But what does it matter, anyway - the real, the _actual_ Shouyou died long ago, in high school, buried inside this version of himself and no longer revivable, apparently.

"Sure," is what he settles for, even though he's not sure at all, and by now he hopes that this is it, that his story ends here, before it can really begin. "Sure," he repeats, and follows Kageyama inside.

* * *

First thing he notices about this ... Oikawa person, from the distance he looks spectacularly un-shitty. Then, abruptly, he's up and right in front of Shouyou, so fast he can barely notice the slight bounce in his walk. He's face to chest with Kageyama's boss, and he panics because Kageyama is nowhere to be seen and tall people generally frighten him into an early grave. He looks up so far that he'd be able to see Kageyama's face, with the angle and all, but he still only sees a neck - pale and broad and _oh God_ that Adam's apple. While he curses tall people he looks further up, only to realise that this person isn't only taller than Kageyama, but also more handsome, objectively speaking, with those cheekbones and the jawline and the everything, really.

It's a little too much of everything, actually. Too much to take in, too much to process. He's taller, yes, and more handsome, definitely, _of course objectively speaking_ ... but also ... somehow ...

Somehow, this person is also so, _so_ much scarier than Kageyama.

And it doesn't make sense, at all, and Shouyou's so damn tired of things not making sense. It doesn't match at all - the smile that stretches across this guy's features and the vibes he's radiating. The smile is perfectly decent, fine, maybe considered conventionally beautiful, and it shows a neat row of teeth and leaves some wrinkles but not too many, and it's scary, it's so scary how ... no, he doesn't know how, or why, but something about this person makes him want to take some steps back, to put distance between them. The way it was with Kageyama when Shouyou first met him, he realises, but differently too. This guy is scarier than Kageyama, but it's a different kind of scary, because this person is nothing like Kageyama.

And he hates it - he hates that no matter where his thoughts stray, they always return to Kageyama, somehow. He hates it, he hates Kageyama, he hates _himself_ , so much, _so fucking much_ -

"Oikawa Tooru," the guy says, low and quiet and, well, his voice is as decent as the rest of him, and by now it's borderline disturbing.

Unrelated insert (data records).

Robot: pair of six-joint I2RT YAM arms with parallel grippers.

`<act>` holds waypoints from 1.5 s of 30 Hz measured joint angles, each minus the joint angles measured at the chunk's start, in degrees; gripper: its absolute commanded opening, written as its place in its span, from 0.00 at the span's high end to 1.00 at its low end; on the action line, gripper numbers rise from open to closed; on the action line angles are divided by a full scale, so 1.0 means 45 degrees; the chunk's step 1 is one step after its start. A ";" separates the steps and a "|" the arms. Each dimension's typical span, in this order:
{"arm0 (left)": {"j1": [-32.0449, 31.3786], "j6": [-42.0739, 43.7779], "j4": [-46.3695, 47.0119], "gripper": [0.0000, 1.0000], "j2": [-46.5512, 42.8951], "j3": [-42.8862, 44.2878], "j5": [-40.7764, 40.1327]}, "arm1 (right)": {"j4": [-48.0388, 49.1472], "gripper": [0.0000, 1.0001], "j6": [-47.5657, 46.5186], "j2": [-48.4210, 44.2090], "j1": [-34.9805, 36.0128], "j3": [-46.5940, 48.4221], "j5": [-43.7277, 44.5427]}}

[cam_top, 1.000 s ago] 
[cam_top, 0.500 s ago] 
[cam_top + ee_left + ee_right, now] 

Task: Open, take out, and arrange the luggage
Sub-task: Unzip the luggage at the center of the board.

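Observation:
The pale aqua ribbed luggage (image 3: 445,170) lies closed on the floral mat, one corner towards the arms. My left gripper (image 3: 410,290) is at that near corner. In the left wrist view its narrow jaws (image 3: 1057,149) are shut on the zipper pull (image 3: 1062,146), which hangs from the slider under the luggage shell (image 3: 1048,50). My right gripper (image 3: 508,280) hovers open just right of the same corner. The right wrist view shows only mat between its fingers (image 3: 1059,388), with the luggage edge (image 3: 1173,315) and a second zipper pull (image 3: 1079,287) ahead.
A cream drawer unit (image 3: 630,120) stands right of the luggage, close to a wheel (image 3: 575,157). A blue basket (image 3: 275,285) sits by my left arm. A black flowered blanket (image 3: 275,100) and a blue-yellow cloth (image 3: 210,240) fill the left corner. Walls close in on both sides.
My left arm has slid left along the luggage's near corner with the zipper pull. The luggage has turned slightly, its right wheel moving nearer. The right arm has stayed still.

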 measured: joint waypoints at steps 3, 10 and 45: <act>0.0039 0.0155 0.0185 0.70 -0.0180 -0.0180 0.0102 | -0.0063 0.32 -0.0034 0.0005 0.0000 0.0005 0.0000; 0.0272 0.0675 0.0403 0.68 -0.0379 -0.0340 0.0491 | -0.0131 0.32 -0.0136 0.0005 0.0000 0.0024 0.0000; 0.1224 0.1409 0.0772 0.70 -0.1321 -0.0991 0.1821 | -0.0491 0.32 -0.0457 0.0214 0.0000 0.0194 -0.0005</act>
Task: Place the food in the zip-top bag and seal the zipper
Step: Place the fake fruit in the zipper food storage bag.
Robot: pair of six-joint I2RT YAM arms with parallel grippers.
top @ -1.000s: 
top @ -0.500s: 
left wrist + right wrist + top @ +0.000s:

Basically, Shouyou has to keep his shit together in order not to actually retreat. "Hinata Shouyou," he says, glancing to the side in search of Kageyama and finding him staring - frowning - at him, with that focused (constipated) expression he sometimes gets, and turning away as soon as their eyes meet, as if to signal that Shouyou's on his own in this one. He looks back at awfully plain and awfully decent brown eyes, smiling tensely and bending forward to bow, and stops dead when he catches sight of a hand, pale and sinewy, and held out. To him, as it seems.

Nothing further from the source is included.